Engaging and Empowering Economic Development Officers (EDOs) to Conserve and Manage the Kelani River Basin for Water Health and Other Uncertainties

A workshop to engage and empower the Economic Development Officers (EDOs) to conserve and manage the Kelani River Basin was held at the Auditorium of the Ministry of Mahaweli Development and Environment (MMD&E) on 25 April 2019.  

Lighting of the traditional oil lamp by the distinguished  guests

The workshop was held under the leadership of the Hon. Ajith Mannapperuma, State Minister of the MMD&E and under the guidance of Mr Anura Dissanayake, Secretary and Mr Mapa Pathirana, State Secretary. The event was attended by more than 100 Economic Development Officers spread across nine Divisional Secretariat Divisions (DSD).

The event is a result of a number of meetings that were previously held with the Hon. State Minister, government authorities and other organizations. During these discussions, a working group comprising of the Central Environment Authority (CEA), Marine Environment Protection Authority (MEPA), Irrigation Department, National Water Supply and Drainage Board, Coast Conservation and Coastal Resource Management Department and IUCN was established to manage and conserve the Kelani River Basin.

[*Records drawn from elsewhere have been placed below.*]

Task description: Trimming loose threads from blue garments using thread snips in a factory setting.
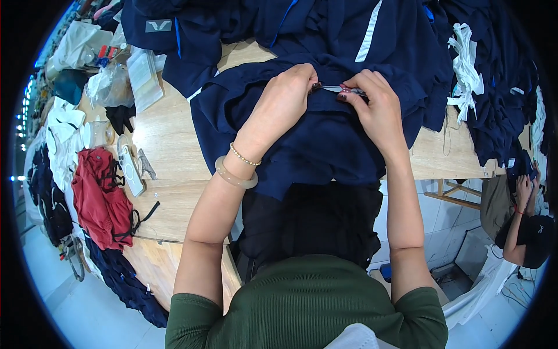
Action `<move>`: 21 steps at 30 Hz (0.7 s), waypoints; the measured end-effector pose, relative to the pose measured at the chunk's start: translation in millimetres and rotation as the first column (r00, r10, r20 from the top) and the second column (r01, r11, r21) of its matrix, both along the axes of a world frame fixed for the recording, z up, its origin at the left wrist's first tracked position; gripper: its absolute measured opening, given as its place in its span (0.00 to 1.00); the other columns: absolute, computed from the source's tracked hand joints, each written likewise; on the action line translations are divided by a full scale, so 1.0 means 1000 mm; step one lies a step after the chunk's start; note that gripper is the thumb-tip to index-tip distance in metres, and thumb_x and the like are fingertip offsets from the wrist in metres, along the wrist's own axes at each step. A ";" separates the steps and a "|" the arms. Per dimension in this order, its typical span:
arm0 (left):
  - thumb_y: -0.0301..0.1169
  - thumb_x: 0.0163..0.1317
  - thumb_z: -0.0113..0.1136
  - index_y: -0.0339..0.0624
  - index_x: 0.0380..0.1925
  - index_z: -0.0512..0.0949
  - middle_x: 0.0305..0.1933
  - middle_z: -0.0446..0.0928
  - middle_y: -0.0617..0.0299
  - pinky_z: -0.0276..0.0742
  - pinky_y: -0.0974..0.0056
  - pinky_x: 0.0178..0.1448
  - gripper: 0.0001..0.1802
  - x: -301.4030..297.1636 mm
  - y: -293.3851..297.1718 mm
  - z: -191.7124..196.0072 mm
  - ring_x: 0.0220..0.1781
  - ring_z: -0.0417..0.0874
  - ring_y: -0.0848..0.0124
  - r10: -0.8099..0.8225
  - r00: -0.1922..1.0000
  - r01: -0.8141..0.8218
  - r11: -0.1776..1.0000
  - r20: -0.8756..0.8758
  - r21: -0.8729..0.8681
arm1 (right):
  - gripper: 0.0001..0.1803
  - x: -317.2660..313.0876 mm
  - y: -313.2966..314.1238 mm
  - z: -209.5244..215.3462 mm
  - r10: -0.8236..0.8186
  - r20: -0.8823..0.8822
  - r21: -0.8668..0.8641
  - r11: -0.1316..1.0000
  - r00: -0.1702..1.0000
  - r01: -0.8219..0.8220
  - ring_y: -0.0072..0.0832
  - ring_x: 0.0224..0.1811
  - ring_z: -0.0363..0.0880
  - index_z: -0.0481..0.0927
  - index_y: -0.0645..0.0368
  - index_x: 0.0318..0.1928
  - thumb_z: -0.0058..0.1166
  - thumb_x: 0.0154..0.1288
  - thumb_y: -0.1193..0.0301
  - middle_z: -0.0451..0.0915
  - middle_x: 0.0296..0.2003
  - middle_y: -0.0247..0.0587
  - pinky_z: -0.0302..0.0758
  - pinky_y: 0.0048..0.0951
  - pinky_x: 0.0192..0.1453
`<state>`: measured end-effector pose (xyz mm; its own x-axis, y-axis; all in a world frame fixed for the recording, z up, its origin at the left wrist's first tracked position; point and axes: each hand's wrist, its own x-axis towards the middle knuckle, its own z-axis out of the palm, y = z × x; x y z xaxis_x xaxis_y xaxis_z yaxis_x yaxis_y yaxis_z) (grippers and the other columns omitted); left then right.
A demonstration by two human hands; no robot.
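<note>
A dark navy garment lies bunched on the wooden table in front of me, its near edge hanging over my lap. At its far side my left hand is closed in a pinch on the fabric's edge; any thread between the fingertips is too small to make out. Just to the right, my right hand grips a small pair of thread snips with silvery blades and a reddish part by the fingers. The blades point left, with their tips close to my left fingertips.
More navy garments are heaped beyond. White strips lie at the right. Red clothing, a white handheld device and plastic bags occupy the left of the table. Another person's hands show at the far right.
</note>
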<state>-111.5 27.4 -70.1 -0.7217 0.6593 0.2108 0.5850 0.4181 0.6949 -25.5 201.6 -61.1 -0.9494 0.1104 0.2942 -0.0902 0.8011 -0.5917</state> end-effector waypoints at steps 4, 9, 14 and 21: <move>0.20 0.64 0.52 0.30 0.33 0.72 0.29 0.76 0.47 0.75 0.58 0.37 0.03 0.000 0.000 -0.001 0.31 0.79 0.52 0.002 1.000 -0.002 1.000 -0.004 0.015 | 0.07 0.003 0.004 -0.002 0.006 0.034 -0.097 0.995 0.999 -0.003 0.34 0.36 0.75 0.79 0.62 0.34 0.61 0.54 0.75 0.77 0.30 0.36 0.72 0.32 0.42; 0.21 0.64 0.51 0.30 0.33 0.72 0.30 0.76 0.46 0.75 0.58 0.37 0.03 0.000 0.001 -0.002 0.32 0.80 0.52 -0.001 1.000 0.001 1.000 -0.009 0.022 | 0.07 0.002 0.000 -0.002 0.010 0.035 -0.082 0.997 0.999 -0.007 0.34 0.37 0.75 0.79 0.62 0.33 0.62 0.54 0.74 0.77 0.30 0.36 0.72 0.31 0.42; 0.21 0.64 0.52 0.30 0.33 0.72 0.30 0.76 0.46 0.75 0.58 0.37 0.03 0.000 0.000 -0.003 0.31 0.79 0.51 0.003 1.000 -0.003 0.999 -0.012 0.033 | 0.07 0.002 -0.001 0.003 0.002 0.020 -0.045 0.999 1.000 -0.001 0.34 0.37 0.75 0.79 0.62 0.33 0.62 0.54 0.74 0.77 0.30 0.35 0.72 0.32 0.42; 0.21 0.64 0.52 0.30 0.33 0.72 0.30 0.76 0.46 0.75 0.58 0.37 0.03 0.000 0.001 -0.002 0.31 0.79 0.52 0.011 1.000 -0.011 1.000 0.004 0.016 | 0.07 0.003 0.003 0.004 -0.002 0.045 -0.040 0.999 0.999 0.004 0.34 0.37 0.75 0.79 0.61 0.33 0.62 0.54 0.73 0.77 0.30 0.35 0.72 0.32 0.41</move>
<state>-111.4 28.2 -72.0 -0.7295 0.6482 0.2183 0.5779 0.4135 0.7036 -23.0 205.0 -57.4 -0.9612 0.1245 0.2460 -0.0599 0.7767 -0.6270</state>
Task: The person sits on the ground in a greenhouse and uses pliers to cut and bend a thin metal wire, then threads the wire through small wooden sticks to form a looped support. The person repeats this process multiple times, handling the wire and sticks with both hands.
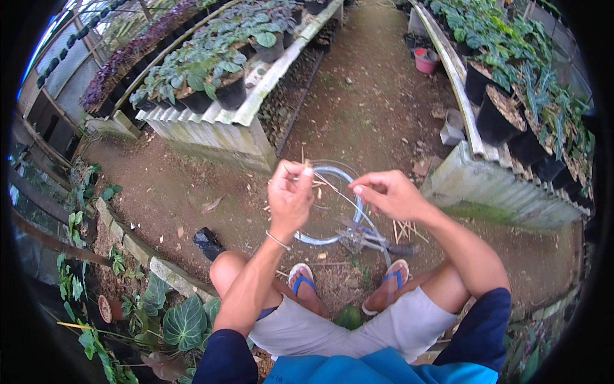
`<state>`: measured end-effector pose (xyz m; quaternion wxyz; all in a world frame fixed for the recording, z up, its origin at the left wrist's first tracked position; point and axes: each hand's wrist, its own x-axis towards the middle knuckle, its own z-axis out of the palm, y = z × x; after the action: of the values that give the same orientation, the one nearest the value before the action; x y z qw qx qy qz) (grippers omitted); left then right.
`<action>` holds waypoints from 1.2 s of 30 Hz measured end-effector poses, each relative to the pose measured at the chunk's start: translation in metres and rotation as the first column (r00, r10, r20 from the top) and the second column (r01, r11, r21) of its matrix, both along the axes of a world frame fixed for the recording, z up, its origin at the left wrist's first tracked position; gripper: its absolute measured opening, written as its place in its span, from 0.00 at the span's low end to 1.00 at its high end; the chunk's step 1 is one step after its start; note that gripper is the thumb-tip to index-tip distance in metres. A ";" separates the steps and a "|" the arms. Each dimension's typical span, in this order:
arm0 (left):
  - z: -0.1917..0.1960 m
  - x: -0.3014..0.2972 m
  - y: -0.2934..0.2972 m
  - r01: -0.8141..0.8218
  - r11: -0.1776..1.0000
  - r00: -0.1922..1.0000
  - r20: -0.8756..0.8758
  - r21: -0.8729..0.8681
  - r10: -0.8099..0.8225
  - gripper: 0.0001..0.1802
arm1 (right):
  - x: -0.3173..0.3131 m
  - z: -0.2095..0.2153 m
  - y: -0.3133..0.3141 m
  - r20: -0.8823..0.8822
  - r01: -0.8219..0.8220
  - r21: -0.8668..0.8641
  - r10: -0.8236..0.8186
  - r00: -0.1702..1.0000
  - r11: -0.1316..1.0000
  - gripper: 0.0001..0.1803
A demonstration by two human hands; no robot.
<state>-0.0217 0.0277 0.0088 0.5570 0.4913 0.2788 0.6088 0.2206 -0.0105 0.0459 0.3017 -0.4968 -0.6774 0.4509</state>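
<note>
Blue shirt, grey shorts, blue-strapped sandals, wrist bracelet [277,240].

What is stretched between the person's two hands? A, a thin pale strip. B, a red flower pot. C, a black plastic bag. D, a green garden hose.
A: the left hand and right hand each pinch an end of a thin pale strip, held over a blue ring on the dirt.

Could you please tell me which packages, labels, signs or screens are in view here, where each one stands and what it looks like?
None can be made out: only potted plants on benches, bare soil, and the two hands, left hand and right hand, pulling a thin strip between them.
</note>
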 end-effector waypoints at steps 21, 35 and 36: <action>0.006 -0.049 0.011 0.573 0.807 0.654 0.673 -0.141 -0.346 0.10 | 0.008 -0.338 -0.034 0.905 0.020 -0.332 0.312 0.289 0.943 0.44; 0.006 -0.051 0.010 0.660 0.749 0.541 0.725 -0.054 -0.425 0.10 | 0.009 -0.218 0.034 0.778 0.167 -0.160 0.020 0.628 0.973 0.17; 0.006 -0.051 0.009 0.663 0.747 0.539 0.726 -0.053 -0.427 0.10 | 0.010 -0.190 0.046 0.747 0.132 -0.119 0.001 0.664 0.984 0.17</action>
<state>-0.0731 0.0370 0.0149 0.8534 0.2007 -0.0167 0.4808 0.2309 0.0359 -0.1445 -0.0266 -0.6843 -0.6839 0.2514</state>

The Kelani River is a major river in Sri Lanka that supplies water to a growing population of more than three million and supports many livelihoods as well. However, pollution and climate change is impacting the water quality and the health of the river, which has prompted the government and other related agencies to take action to mitigate the adverse effects. As such, IUCN Sri Lanka in early 2016, with funding from UNICEF and under the guidance of the CEA and with the participation of over 50 agencies developed a large basin restoration effort named the “Kelani River Basin Multi-Stakeholder Partnership” (https://www.iucn.org/asia/countries/sri-lanka/management-and-conservation-kelani-river-basin) that advocates a balanced development using a water safety and multi-sector approach where mobilizing communities towards greening the river basin is presented as an important component using minor-watersheds level as the management unit. During the pollution studies conducted by IUCN in 2016, the Divisional Secretariat Divisions of the Kelani River Basin were categorized into High, medium and low priority zones in order to protect the basin. 

The above-mentioned workshop concentrated on the nine DSDs that fall within the “High” priority zones: namely, Seethawaka, Homagama, Dompe, Colombo, Kelaniya, Biyagama, Kolonnawa, Kaduwela and Wattala. Some of the topics discussed at the workshop ranged from the Current status of pollution and the control measures for industries, level of pollution as identified during recent years, Understanding of behavior practices, Kelani River Basin climate uncertainty and risk reduction efforts, catchment protection approach to summary of past efforts and expected role for EDOs.

Dr Ananda Mallawatantri, Country Representative IUCN Sri Lanka addressing the gathering Dr Ananda Mallawatantri, Country Representative IUCN Sri Lanka addressing the gathering  Photo: © IUCN

As the way forward, a questionnaire was provided to the EDOs to provide their inputs and action plans on implementation.